With these principles in mind, we hold that Maria was using a non-owned auto when the accident occurred, and since the Allstate coverage applies, its “other insurance” clause is effective to make its medical payments coverage excess over other collectible insurance. Although “non-owned auto” is not specifically defined, as it has been in past Allstate policies, we see no reason to manipulate the plain meaning of the term. In common parlance, the Parsons’ vehicle was “non-owned” in the sense that Maria or her father did not have title to it. Heard v. Farmers Insurance Exchange Co., 17 Ariz. App. 193, 496 P.2d 619 (1972).

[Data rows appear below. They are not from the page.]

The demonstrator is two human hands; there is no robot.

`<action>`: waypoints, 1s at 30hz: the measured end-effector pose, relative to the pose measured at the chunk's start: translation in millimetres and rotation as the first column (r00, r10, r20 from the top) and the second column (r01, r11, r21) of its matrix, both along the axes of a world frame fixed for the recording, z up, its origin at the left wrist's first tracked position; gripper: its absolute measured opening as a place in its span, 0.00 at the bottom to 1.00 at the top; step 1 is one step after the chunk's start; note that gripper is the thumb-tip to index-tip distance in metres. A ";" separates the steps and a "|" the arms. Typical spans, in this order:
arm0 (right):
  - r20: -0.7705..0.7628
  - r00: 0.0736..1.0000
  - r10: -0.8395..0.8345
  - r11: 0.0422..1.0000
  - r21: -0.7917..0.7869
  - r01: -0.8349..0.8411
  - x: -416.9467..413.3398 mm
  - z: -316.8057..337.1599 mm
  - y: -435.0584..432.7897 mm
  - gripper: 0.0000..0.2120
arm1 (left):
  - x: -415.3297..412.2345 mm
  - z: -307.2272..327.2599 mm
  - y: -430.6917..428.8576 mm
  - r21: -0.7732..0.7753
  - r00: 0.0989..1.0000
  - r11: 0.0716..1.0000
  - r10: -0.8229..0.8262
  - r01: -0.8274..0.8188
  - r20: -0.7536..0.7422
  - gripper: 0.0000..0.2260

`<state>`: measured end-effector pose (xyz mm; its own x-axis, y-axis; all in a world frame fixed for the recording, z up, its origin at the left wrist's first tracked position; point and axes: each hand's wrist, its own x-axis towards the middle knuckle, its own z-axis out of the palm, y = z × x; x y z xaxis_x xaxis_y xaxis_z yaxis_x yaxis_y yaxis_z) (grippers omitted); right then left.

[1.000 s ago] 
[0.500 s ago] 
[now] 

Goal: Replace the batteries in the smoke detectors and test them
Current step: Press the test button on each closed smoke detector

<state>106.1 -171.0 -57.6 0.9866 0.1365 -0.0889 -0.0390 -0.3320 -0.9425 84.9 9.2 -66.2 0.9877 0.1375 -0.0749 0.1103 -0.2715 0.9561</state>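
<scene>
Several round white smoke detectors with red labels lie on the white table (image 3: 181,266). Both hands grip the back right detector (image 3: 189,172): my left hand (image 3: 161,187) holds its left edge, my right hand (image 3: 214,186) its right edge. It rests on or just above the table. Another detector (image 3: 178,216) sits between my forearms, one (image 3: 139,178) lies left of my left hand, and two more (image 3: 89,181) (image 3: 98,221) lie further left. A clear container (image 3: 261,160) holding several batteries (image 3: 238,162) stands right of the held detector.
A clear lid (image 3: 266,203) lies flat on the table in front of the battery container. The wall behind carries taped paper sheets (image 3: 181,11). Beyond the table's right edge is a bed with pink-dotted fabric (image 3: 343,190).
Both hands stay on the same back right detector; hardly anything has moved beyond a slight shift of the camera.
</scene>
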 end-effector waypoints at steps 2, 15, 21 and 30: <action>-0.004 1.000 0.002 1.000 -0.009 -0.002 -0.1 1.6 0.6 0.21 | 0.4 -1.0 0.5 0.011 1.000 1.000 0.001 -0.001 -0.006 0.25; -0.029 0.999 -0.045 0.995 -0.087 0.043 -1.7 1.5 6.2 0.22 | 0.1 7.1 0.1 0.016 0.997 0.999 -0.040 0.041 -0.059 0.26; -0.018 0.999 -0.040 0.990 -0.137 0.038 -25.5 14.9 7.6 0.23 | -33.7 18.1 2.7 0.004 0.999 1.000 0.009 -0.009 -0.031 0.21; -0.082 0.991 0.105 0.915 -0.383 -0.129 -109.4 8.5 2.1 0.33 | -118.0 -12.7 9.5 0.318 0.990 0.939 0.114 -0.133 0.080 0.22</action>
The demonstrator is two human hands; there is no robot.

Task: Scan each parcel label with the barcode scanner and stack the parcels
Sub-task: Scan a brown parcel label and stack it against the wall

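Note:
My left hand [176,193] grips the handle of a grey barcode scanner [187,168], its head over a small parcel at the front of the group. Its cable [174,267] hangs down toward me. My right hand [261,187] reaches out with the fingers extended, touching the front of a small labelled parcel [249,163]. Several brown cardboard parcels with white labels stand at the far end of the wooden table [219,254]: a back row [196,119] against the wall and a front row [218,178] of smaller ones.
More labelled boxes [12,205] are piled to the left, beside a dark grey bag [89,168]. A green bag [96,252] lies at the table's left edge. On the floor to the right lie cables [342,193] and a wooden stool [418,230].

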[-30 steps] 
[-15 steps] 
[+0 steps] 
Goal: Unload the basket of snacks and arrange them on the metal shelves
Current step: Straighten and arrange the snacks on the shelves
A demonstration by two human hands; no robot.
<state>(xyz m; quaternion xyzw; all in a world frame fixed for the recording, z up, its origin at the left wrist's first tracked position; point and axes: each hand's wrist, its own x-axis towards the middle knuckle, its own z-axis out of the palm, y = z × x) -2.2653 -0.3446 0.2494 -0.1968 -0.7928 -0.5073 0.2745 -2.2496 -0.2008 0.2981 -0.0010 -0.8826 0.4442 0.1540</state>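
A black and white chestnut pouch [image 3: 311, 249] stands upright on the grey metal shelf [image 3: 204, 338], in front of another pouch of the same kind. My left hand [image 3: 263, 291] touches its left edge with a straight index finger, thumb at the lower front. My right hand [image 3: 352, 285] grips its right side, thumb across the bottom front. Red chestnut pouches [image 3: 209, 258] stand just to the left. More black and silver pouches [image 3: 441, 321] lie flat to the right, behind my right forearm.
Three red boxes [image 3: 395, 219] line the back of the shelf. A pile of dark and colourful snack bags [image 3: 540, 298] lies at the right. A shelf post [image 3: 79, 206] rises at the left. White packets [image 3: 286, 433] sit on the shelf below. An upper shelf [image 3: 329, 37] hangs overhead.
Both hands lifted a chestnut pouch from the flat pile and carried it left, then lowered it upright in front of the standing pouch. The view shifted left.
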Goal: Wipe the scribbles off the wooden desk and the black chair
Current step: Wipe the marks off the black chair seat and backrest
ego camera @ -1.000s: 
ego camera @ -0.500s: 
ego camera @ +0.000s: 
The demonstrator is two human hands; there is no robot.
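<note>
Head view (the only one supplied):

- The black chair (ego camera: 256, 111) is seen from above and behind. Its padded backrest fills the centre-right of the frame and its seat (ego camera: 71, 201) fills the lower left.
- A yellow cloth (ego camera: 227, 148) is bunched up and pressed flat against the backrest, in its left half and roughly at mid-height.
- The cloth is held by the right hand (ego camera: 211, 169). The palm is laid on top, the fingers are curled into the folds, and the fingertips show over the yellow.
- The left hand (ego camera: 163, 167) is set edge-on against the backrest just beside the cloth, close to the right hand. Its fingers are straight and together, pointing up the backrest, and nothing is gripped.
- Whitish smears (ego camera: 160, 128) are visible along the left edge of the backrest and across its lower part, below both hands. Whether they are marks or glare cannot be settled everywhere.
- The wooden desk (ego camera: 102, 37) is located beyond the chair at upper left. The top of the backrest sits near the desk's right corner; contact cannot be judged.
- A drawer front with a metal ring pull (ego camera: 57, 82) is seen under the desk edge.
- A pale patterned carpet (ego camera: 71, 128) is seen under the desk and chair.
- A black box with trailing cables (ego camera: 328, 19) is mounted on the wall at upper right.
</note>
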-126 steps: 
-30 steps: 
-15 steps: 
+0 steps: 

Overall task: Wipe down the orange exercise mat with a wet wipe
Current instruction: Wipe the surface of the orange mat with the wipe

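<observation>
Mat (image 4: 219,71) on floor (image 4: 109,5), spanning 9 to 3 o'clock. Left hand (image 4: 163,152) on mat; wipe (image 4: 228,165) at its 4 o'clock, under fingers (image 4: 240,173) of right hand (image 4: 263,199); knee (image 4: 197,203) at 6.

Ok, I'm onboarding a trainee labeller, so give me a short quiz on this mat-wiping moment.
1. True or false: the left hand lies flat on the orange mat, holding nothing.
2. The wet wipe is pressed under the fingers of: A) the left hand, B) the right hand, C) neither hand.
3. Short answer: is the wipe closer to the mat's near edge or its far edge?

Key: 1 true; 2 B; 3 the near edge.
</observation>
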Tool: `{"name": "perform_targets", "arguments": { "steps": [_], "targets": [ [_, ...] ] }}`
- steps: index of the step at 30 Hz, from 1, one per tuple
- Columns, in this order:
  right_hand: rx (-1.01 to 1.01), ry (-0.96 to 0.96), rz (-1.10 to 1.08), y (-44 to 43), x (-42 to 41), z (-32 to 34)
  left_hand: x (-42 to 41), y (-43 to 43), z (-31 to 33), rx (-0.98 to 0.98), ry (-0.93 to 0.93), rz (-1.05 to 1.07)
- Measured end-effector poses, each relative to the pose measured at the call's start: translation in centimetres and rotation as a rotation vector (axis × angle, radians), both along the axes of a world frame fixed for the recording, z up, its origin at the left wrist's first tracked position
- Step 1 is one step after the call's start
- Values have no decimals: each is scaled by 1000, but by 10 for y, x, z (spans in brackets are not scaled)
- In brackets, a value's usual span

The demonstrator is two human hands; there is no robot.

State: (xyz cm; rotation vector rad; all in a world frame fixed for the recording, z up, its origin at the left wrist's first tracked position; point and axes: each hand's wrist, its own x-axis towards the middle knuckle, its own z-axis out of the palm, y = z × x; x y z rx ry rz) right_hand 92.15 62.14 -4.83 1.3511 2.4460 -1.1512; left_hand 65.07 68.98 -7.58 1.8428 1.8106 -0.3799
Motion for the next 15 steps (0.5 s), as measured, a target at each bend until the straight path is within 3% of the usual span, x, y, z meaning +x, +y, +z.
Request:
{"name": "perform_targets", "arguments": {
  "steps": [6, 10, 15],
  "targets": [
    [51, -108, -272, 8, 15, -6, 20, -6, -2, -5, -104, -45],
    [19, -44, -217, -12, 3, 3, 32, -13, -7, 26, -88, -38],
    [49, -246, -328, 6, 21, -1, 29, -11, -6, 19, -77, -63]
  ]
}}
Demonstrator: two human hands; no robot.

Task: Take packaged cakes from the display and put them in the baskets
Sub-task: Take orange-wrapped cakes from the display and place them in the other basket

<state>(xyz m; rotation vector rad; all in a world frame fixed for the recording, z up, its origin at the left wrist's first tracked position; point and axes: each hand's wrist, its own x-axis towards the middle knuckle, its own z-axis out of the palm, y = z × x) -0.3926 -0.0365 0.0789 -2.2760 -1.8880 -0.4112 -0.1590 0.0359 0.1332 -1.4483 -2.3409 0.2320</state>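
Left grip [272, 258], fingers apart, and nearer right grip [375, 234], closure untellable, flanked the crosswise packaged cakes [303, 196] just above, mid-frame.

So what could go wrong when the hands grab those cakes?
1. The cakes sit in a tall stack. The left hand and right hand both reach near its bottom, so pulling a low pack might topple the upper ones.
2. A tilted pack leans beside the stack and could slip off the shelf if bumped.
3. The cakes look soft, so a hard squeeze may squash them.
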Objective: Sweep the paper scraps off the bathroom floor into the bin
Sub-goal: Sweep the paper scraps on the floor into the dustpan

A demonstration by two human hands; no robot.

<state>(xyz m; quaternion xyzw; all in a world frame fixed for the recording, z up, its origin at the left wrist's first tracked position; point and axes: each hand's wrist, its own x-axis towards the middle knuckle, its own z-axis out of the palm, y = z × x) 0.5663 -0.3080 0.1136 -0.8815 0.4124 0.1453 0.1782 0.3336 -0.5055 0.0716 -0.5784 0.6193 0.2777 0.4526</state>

Even if the description of “non-owned auto” under the “insured autos” section applied, Maria was “using” the Parsons’ vehicle with the permission of the owner as a passenger. When the objective of the “other insurance” clause is recognized, we find no valid reason to distinguish between the insured as a driver or a passenger in a non-owned automobile. Vallaire v. Employers Liability Assurance Corp., 177 So.2d 391 (La.App. 1965). The general object of Allstate’s medical payments coverage is to assure its insureds that medical expenses will be paid within the limits of the policy. Since the medical expenses here were payable by other carriers because the insured was in a non-owned vehicle, there is no reason for Allstate to pay the insured for an expense already satisfied. See Wyman v. Allstate Insurance Co., 29 A.D.2d 319, 288 N.Y.S.2d 250 (1968). It is only after the existing primary insurance is exhausted that the Allstate medical payments coverage should apply.

Affirmed.

HOWARD and BIRDSALL, JJ., concur.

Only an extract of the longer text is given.